Reporting and auditing capabilities for ensuring regulatory standards are being met
Monitoring integrations across multicloud and hybrid cloud environments
Trends in user activity
Avoiding downtime
Avoiding under-provisioned workloads

Cloud monitoring tools include...

Website monitoring
Identify minor and large-scale hardware failures and security gaps.
Database monitoring
Monitor cloud database resources, track processes, queries, and availability of services.
Application Performance Management (APM)
Measure application availability and performance. Provide development teams tools for troubleshooting. Improve user experience, meet application and user service level agreements (SLAs), minimize downtime, and lower overall operational costs.

Hybrid cloud monitoring

Hybrid cloud environments combine the use of public cloud services and private on-premises infrastructure. Organizations can keep sensitive elements of their business, such as client data and transaction processes, on-premises while running other applications and services in cloud environments.
However, a lack of end-to-end visibility in applications and services in a hybrid environment can make it difficult to identify and address critical failures or bottlenecks in software development pipelines, website and application performance, network configurations, and other IT-related process.
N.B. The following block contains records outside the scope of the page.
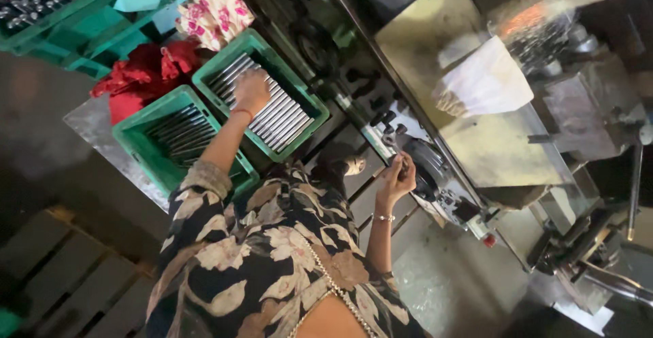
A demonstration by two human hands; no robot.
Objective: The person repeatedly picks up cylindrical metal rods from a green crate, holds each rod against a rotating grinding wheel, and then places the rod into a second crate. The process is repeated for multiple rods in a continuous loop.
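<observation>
The green crate (309,103) under the left hand (252,90) is matt moulded plastic with a ribbed rim; the rods (282,117) in it are bright, smooth, polished metal; beside that crate, a 2nd green plastic crate (139,141) holds duller, darker metal rods (187,134); behind the 2 crates lie soft red cloth (139,73) and a pink-flowered printed cloth (214,11); the sheet (92,127) under the crates is scuffed, dull grey metal; to the other side of the crates, the machine guard (490,147) looks glossy and smeared; the right hand (396,178) touches a dark, greasy metal wheel (425,164); the sleeve (204,202) is patterned matt fabric.
</observation>
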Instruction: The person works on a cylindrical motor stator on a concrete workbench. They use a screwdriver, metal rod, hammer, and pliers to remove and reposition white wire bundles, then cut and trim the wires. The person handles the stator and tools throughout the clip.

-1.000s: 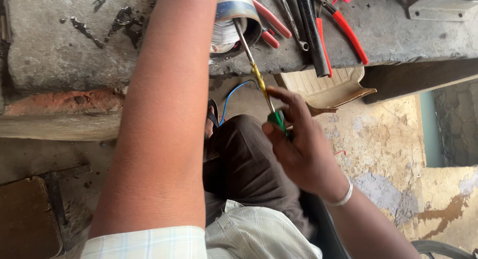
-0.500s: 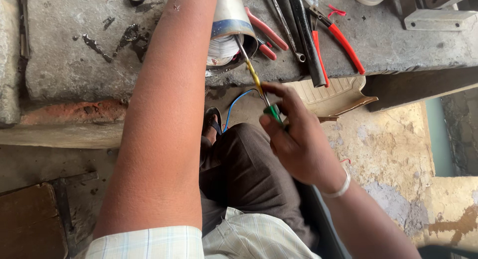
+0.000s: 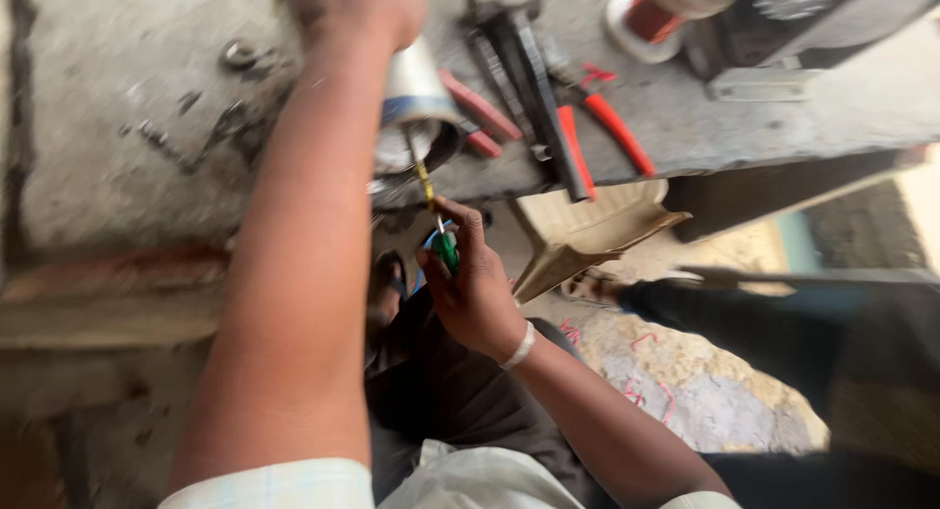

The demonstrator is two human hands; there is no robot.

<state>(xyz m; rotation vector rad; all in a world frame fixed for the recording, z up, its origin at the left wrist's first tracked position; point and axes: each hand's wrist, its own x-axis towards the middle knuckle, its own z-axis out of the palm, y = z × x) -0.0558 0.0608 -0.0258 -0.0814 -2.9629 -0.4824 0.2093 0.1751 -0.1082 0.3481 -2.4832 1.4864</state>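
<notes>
Right hand (image 3: 470,289) grips a screwdriver (image 3: 434,220) at the bench edge (image 3: 685,161); left hand (image 3: 357,5) clasps the cylinder (image 3: 416,113).

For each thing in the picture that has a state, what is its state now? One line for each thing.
Left hand: closed on the metal can, holding it at the bench edge.
Right hand: gripping the screwdriver.
Screwdriver: tip pushed into the can's open end.
Metal can: lying on its side, open end facing the person.
Red pliers: lying on the bench, untouched.
Wire spool: standing on the bench.

pliers (image 3: 607,127) crowd bench; cardboard (image 3: 587,240) below
</notes>
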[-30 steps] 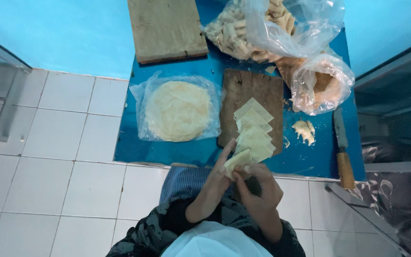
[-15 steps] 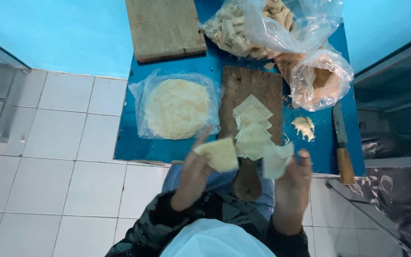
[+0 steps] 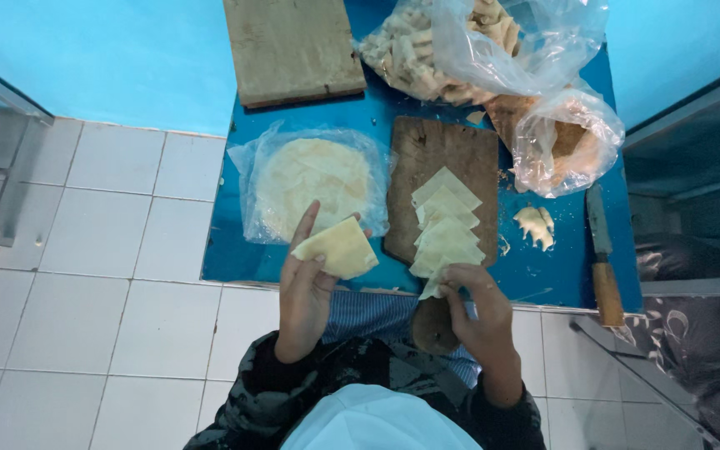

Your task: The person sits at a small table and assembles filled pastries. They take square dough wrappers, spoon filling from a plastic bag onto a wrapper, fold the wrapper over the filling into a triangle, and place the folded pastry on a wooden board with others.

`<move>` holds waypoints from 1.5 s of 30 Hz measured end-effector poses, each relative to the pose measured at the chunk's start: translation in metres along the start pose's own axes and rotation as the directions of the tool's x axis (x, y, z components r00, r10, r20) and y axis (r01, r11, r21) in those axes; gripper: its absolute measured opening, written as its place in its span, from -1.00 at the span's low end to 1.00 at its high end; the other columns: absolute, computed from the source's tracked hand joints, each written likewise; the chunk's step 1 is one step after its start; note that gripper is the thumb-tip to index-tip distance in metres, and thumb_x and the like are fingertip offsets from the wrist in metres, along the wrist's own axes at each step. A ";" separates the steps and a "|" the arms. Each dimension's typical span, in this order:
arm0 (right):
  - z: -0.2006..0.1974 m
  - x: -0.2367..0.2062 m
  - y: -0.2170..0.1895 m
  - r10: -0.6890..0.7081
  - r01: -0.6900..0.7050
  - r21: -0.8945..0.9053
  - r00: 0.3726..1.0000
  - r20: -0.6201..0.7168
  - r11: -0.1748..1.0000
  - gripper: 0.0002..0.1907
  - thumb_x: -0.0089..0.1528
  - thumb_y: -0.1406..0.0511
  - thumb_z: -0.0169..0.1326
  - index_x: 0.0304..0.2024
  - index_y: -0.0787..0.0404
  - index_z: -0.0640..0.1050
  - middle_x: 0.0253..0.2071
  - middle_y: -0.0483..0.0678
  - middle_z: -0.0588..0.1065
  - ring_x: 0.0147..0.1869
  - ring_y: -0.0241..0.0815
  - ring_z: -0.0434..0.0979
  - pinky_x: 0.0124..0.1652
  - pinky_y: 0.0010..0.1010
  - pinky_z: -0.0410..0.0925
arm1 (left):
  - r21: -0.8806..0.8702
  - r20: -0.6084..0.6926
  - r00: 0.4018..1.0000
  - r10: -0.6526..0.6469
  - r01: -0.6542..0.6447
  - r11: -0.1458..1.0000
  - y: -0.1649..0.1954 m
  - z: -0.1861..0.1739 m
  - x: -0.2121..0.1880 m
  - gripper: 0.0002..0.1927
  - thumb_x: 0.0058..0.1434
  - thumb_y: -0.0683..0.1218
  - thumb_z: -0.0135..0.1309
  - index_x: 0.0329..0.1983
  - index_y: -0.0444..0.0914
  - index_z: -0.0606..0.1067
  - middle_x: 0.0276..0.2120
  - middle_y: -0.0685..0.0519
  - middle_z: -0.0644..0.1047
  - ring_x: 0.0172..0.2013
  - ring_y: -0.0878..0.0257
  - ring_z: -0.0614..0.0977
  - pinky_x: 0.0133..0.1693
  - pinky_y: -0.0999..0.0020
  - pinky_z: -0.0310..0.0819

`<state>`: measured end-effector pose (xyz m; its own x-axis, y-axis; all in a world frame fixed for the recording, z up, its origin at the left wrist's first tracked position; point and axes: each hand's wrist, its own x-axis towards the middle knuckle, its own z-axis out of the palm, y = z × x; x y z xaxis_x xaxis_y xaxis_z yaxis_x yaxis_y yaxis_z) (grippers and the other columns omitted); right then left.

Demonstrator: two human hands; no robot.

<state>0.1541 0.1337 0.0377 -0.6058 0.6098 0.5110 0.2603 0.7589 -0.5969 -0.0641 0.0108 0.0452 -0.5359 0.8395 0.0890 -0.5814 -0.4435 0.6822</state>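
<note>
My left hand point(image 3: 303, 287) holds a pale square dough wrapper point(image 3: 339, 248) flat on its fingers, just in front of a bagged stack of round dough sheets point(image 3: 310, 185). My right hand point(image 3: 475, 310) pinches the near end of a row of overlapping dough wrappers point(image 3: 443, 225) laid on a dark wooden cutting board point(image 3: 439, 154). Both hands hover at the near edge of the blue table point(image 3: 543, 275).
A knife with a wooden handle point(image 3: 602, 258) lies at the right. A few folded dumplings point(image 3: 537, 225) sit beside the board. Plastic bags of filling point(image 3: 568, 146) and of folded pieces point(image 3: 452, 46) stand behind. A second wooden board point(image 3: 292, 48) lies at the back.
The left hand has carried its wrapper further left and laid it flat on the fingers. The right hand has dropped back onto the row of wrappers on the board.
</note>
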 end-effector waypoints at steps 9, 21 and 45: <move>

Hybrid cloud monitoring solutions provide integrations with cloud vendor performance data, providing data visualizations, allowing teams to make better decisions regarding service deprecation, application resource provisioning, mobile agility, and database management.

Multicloud monitoring

Multicloud environments are similar to a hybrid cloud in that they leverage the use of an on-premises solution in combination with cloud-based computing environments, but they add the complexity of utilizing multiple public cloud providers.
Multicloud adds complexity to management of infrastructure. Every cloud provider operates under different SLAs when it comes to availability, compliance, and security.
Multicloud monitoring listens for the golden signals of latency, traffic, errors, and saturation. Organizations can receive policy-driven notifications as incidents arise and run automated processes to resolve them.

Cloud monitoring best practices

Moving to hybrid or mutlicloud environments can provide many advantages for scaling enterprises, especially when looking to create more agile operations. But to get the most benefit out of cloud-based deployments, we should follow some standard cloud monitoring best practices.

Utilize end-user experience monitoring

While creating better internal efficiencies around process management is necessary, the primary goal of every business should be to monitor and address user experience at all levels. Gaining insights on how to improve application performance and availability for users can have significant impacts on the bottom line and the overall sustainability of products and services.
There are two ways that organizations can deploy digital experience monitoring in an enterprise setting:

Synthetic monitoring: Also known as active monitoring, synthetic monitoring provides simulated end-user viewpoints in order to provide feedback on application performance under various conditions. This allows us to run benchmarking and baselining of the entire connected infrastructure and how it responds to complex processes and heavy workloads before applications are deployed, helping to maximize availability and overall reliability.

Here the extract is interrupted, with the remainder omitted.